Problem to work on: Please transcribe exactly the lines from the first line of the records below through the line containing "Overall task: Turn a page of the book", including both, and omit all pictures.

(Items listed in a dataset)
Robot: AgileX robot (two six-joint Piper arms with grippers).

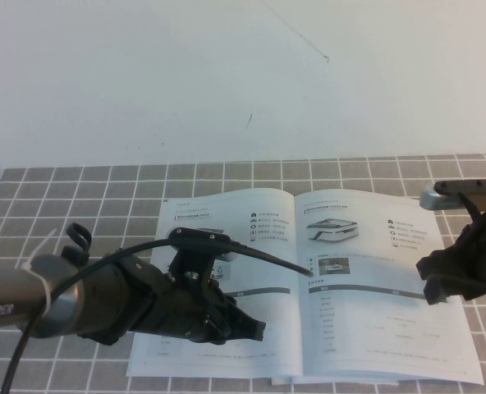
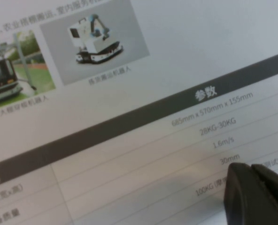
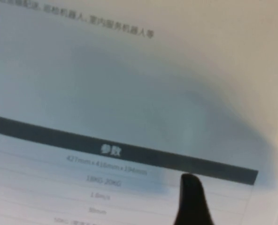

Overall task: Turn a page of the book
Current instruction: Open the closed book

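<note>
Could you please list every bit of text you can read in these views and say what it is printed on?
"685mm x 570mm x 155mm", "28KG-30KG", "1.6m/s", "30mm": spec table on the book's left-hand leaf, by the left hand.
"427mm", "1.0m/s": only partly legible, the page under the right hand.
Chinese captions, other rows, and lettering on the left arm: blurred.

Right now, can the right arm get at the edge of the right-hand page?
Probably yes. The right gripper hangs just over the page near its outer edge, with nothing between them. The left gripper sits across the spine over the book, out of its way.

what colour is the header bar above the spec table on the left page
Dark grey bar with white characters, clearest in the left wrist view.
</note>
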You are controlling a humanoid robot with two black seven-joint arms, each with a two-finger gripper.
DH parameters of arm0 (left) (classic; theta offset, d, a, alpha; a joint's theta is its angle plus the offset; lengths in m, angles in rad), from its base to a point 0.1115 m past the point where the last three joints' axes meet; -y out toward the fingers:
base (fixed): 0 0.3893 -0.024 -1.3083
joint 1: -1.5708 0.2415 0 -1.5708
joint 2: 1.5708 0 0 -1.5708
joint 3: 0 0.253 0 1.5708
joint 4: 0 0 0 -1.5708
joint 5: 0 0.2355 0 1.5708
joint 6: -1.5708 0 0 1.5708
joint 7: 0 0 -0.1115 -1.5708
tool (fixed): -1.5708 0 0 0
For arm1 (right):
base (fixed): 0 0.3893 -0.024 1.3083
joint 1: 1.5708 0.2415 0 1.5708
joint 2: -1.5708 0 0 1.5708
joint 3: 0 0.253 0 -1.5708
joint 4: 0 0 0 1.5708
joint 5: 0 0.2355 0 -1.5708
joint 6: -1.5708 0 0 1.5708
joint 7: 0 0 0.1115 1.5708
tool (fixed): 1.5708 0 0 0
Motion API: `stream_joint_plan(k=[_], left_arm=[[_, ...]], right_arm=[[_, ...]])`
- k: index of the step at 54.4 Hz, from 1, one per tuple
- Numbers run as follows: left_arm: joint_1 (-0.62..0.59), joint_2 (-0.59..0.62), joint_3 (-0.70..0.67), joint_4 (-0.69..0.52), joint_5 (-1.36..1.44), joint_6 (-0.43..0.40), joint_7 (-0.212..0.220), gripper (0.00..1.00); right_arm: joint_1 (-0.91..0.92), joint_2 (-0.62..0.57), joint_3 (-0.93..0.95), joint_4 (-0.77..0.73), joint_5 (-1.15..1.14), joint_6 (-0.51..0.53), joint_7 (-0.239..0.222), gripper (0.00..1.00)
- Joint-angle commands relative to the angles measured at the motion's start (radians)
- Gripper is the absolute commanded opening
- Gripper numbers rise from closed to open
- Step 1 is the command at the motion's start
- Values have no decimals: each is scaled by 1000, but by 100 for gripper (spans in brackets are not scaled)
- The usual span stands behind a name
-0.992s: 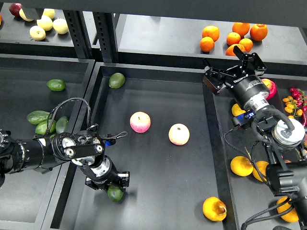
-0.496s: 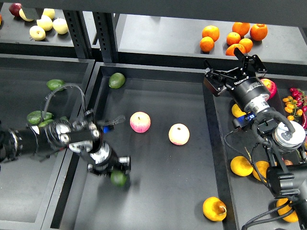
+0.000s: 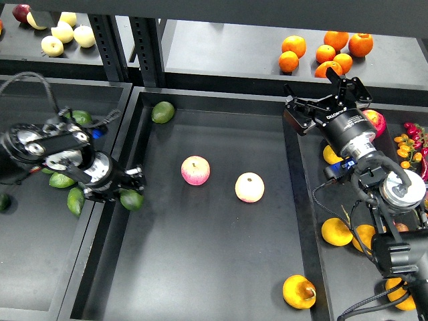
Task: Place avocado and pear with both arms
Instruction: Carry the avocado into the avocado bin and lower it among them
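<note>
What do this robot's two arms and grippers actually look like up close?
Both arms are black, built from round jointed segments with silver metal rings. Loose black cables loop alongside each. The right gripper has two black angular fingers above a cylinder with white lettering. The left gripper is black too, with a small blue spot nearby on its arm.
</note>
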Motion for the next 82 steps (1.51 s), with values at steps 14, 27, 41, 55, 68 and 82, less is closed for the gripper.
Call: stream_joint_plan(k=[14, 27, 41, 55, 68, 82], left_arm=[[12, 111, 0, 0, 0, 0, 0, 9], [23, 175, 0, 6, 2, 0, 0, 11], [52, 210, 0, 18, 2, 0, 0, 11], [93, 230, -8, 29, 2, 0, 0, 13], [150, 223, -37, 64, 3, 0, 0, 16], [202, 216, -66, 90, 11, 0, 0, 18]], right_arm=[[-7, 0, -5, 6, 3, 2, -2, 100], [-7, 0, -6, 6, 5, 2, -2, 100], [-7, 0, -8, 6, 5, 2, -2, 100], [-7, 0, -8, 6, 5, 2, -2, 100], [-7, 0, -8, 6, 5, 2, -2, 100], [-8, 0, -8, 6, 5, 2, -2, 100]])
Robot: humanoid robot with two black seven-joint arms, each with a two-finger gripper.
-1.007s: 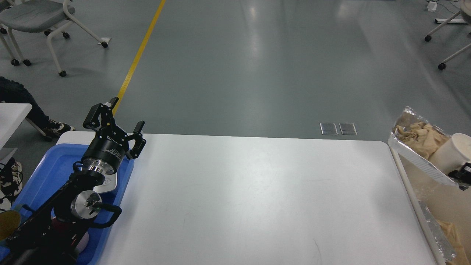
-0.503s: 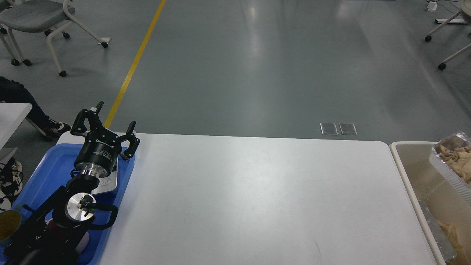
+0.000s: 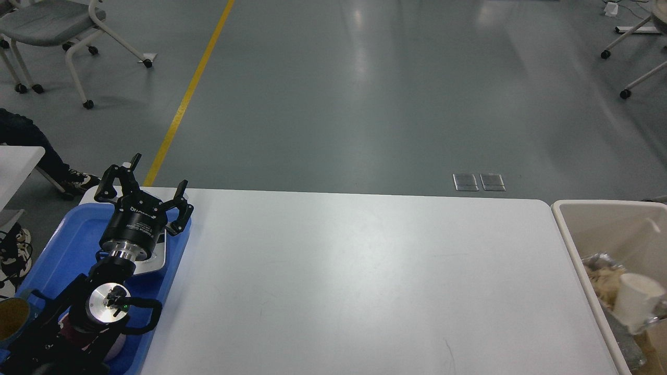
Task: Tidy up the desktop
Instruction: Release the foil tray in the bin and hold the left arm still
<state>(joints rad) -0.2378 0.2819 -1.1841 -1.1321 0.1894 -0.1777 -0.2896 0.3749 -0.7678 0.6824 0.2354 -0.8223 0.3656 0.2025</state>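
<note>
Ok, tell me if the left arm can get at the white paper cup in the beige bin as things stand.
Probably not. The left gripper hangs open above the blue tray at the desktop's left end, while the white paper cup lies in the beige bin past the right end. Nothing blocks the way; the span looks too wide.

Glossy grey floor [image 3: 365, 94] with a yellow line [image 3: 190, 91] running across it, 2 metal floor plates [image 3: 479, 182], and a grey wheeled chair [image 3: 52, 31] far left.

Tray [image 3: 52, 250] on desktop [image 3: 365, 281] left, bin [image 3: 568, 234] right
</note>
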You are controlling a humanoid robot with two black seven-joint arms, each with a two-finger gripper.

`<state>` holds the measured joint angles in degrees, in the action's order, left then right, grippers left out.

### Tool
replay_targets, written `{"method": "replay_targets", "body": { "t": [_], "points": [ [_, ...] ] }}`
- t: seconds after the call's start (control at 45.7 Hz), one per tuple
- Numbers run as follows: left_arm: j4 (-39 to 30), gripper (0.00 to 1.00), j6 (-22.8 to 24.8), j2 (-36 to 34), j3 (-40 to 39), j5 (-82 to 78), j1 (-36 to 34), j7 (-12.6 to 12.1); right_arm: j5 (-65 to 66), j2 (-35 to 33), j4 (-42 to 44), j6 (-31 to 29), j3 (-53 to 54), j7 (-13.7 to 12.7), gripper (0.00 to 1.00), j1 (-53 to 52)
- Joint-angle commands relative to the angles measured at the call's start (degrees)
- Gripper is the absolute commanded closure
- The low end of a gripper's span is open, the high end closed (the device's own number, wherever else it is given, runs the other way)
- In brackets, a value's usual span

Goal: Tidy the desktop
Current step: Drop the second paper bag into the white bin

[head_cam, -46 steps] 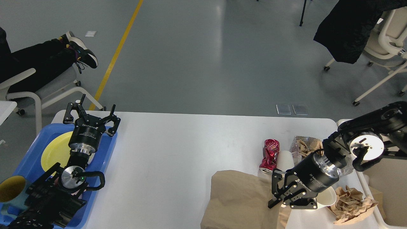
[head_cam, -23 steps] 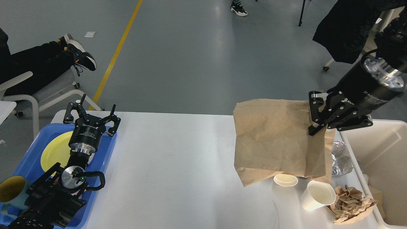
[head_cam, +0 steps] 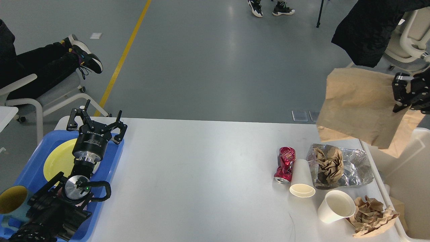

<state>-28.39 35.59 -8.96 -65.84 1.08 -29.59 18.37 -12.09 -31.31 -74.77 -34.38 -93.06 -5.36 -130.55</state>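
Head view. Our blue tray (head_cam: 111, 158) sits at the desktop's (head_cam: 201, 168) left end, holding a yellow plate (head_cam: 58, 159) and a cup with a dark yellow inside (head_cam: 11, 200). Our left gripper (head_cam: 97, 119) hovers over the tray, fingers spread, nothing in them. Our right gripper (head_cam: 401, 95) pinches a flat brown paper bag (head_cam: 359, 104), lifted above a cream bin (head_cam: 406, 174) at the right edge.

Near the desktop's right end: a crushed red can (head_cam: 285, 164) touching a tipped white paper cup (head_cam: 301, 181), crinkled silver foil (head_cam: 356, 168) cradling wadded brown paper (head_cam: 327, 163), a second paper cup (head_cam: 336, 206), another brown wad (head_cam: 371, 215).

The desktop is matte white with rounded corners, filling the lower view. Beyond it lie a grey floor with a yellow line (head_cam: 122, 57), and chairs.
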Motion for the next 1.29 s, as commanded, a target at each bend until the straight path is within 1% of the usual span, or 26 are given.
{"method": "replay_targets", "body": {
  "t": [0.0, 0.109, 0.175, 0.263, 0.328, 0.438, 0.525, 0.657, 0.722, 0.788, 0.832, 0.963, 1.094, 1.27],
  "points": [
    [0.00, 0.04, 0.00, 0.00, 0.01, -0.02, 0.06, 0.00, 0.32, -7.52, 5.42, 6.59, -0.11, 0.09, 1.00, 8.72],
    [0.00, 0.04, 0.00, 0.00, 0.01, -0.02, -0.03, 0.00, -0.12, -10.52, 9.64, 14.14, 0.94, 0.00, 1.00, 17.59],
    [0.00, 0.04, 0.00, 0.00, 0.01, -0.02, 0.06, 0.00, -0.30, -11.13, 12.10, 20.03, 2.87, 0.09, 1.00, 24.53],
    [0.00, 0.04, 0.00, 0.00, 0.01, -0.02, 0.06, 0.00, -0.30, -12.54, 16.66, 28.29, 8.66, 0.09, 1.00, 35.95],
    [0.00, 0.04, 0.00, 0.00, 0.01, -0.02, 0.06, 0.00, -0.30, -13.16, 21.49, 31.73, 14.55, 0.09, 1.00, 44.30],
    [0.00, 0.04, 0.00, 0.00, 0.01, -0.02, 0.06, 0.00, -0.39, -13.16, 31.60, 32.44, 23.87, 0.00, 1.00, 57.83],
    [0.00, 0.04, 0.00, 0.00, 0.01, -0.02, 0.06, 0.00, -0.56, -11.49, 41.52, 32.70, 31.43, 0.09, 1.00, 69.96],
    [0.00, 0.04, 0.00, 0.00, 0.01, -0.02, 0.06, 0.00, -1.09, -3.85, 57.60, 32.79, 44.17, 0.09, 1.00, 88.33],
    [0.00, 0.04, 0.00, 0.00, 0.01, -0.02, 0.06, 0.00, -1.09, 0.10, 66.22, 32.71, 48.31, 0.18, 1.00, 94.84],
    [0.00, 0.04, 0.00, 0.00, 0.01, -0.02, 0.06, 0.00, -1.09, 4.14, 71.16, 32.79, 50.34, 0.18, 1.00, 98.63],
    [0.00, 0.04, 0.00, 0.00, 0.01, -0.02, 0.06, 0.00, -1.09, 5.73, 72.13, 33.14, 50.78, 0.18, 1.00, 99.69],
    [0.00, 0.04, 0.00, 0.00, 0.01, -0.02, -0.03, 0.00, -1.18, 7.67, 72.49, 33.85, 51.31, 0.18, 1.00, 100.14],
    [0.00, 0.04, 0.00, 0.00, 0.01, -0.02, 0.06, 0.00, -1.18, 10.30, 72.84, 36.31, 51.31, 0.18, 1.00, 101.19],
    [0.00, 0.04, 0.00, 0.00, 0.01, -0.02, 0.06, 0.00, -1.18, 11.10, 72.84, 37.01, 51.13, 0.18, 1.00, 102.07]
  ]
}}
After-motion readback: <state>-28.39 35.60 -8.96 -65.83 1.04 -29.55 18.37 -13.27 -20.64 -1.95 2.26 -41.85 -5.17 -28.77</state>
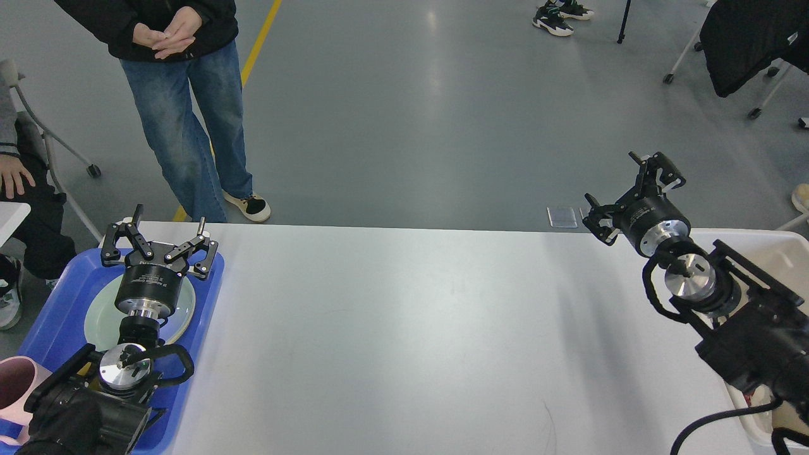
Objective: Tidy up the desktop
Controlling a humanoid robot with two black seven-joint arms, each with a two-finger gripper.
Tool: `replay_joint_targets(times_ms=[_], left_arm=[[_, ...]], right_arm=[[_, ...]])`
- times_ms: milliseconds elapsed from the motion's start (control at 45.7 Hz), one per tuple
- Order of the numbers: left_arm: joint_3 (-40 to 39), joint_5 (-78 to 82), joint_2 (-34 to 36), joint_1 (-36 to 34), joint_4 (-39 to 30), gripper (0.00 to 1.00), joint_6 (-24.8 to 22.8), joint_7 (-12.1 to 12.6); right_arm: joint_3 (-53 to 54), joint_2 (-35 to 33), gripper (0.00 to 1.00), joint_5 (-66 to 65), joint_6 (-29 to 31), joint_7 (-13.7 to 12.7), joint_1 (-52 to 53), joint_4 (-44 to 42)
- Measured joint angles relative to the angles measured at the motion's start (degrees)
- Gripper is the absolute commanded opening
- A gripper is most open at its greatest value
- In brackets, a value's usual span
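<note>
The desktop (411, 328) is a wide white tabletop filling the middle of the head view. My left gripper (167, 218) is open and empty, held over the far end of a blue tray (57, 316) at the table's left end, above a pale green plate (101, 313). My right gripper (622, 183) is open and empty, raised over the table's far right corner, left of a cream-white bin (784, 243).
A pink mug (16, 385) stands at the tray's near left. A person in jeans (189, 126) stands just beyond the table's far left corner. A seated person (19, 183) is at far left. Chairs stand at the back right.
</note>
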Motion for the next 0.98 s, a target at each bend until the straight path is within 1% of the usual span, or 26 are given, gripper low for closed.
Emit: replay_joint_targets(times_ms=[109, 175, 262, 350, 459, 590, 700, 831, 984], left_arm=[[0.0, 0.0, 0.0, 0.0, 0.0, 0.96, 0.0, 0.0], [0.0, 0.0, 0.0, 0.0, 0.0, 0.96, 0.0, 0.0], [0.0, 0.0, 0.0, 0.0, 0.0, 0.96, -0.1, 0.0], [0.0, 0.0, 0.0, 0.0, -0.1, 0.96, -0.1, 0.0], [0.0, 0.0, 0.0, 0.0, -0.1, 0.96, -0.1, 0.0], [0.0, 0.0, 0.0, 0.0, -0.1, 0.96, -0.1, 0.0], [0.0, 0.0, 0.0, 0.0, -0.1, 0.96, -0.1, 0.0], [0.0, 0.0, 0.0, 0.0, -0.1, 0.96, 0.0, 0.0], [0.0, 0.0, 0.0, 0.0, -0.1, 0.96, 0.0, 0.0]], right_arm=[[4.6, 2.9, 1.00, -6.9, 2.2, 4.8, -6.7, 3.9], [6.0, 4.2, 1.00, -8.9, 2.5, 7.1, -9.4, 5.3], [6.9, 4.8, 1.00, -10.8, 2.6, 11.0, -12.2, 6.8], [7.1, 4.1, 1.00, -11.6, 2.9, 13.0, -13.5, 7.1], [7.4, 2.3, 1.00, -11.7, 4.8, 13.6, -14.0, 7.1], [8.4, 1.1, 1.00, -11.2, 7.5, 13.4, -14.7, 6.7], [10.5, 0.7, 1.00, -9.3, 7.3, 13.2, -15.4, 6.7], [13.0, 1.2, 1.00, -8.1, 6.8, 13.6, -16.7, 6.7], [13.3, 1.8, 1.00, -8.0, 7.1, 13.7, -17.0, 5.9]])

Finished exercise:
Robot: AgileX robot (two six-joint Piper arms with grippers).


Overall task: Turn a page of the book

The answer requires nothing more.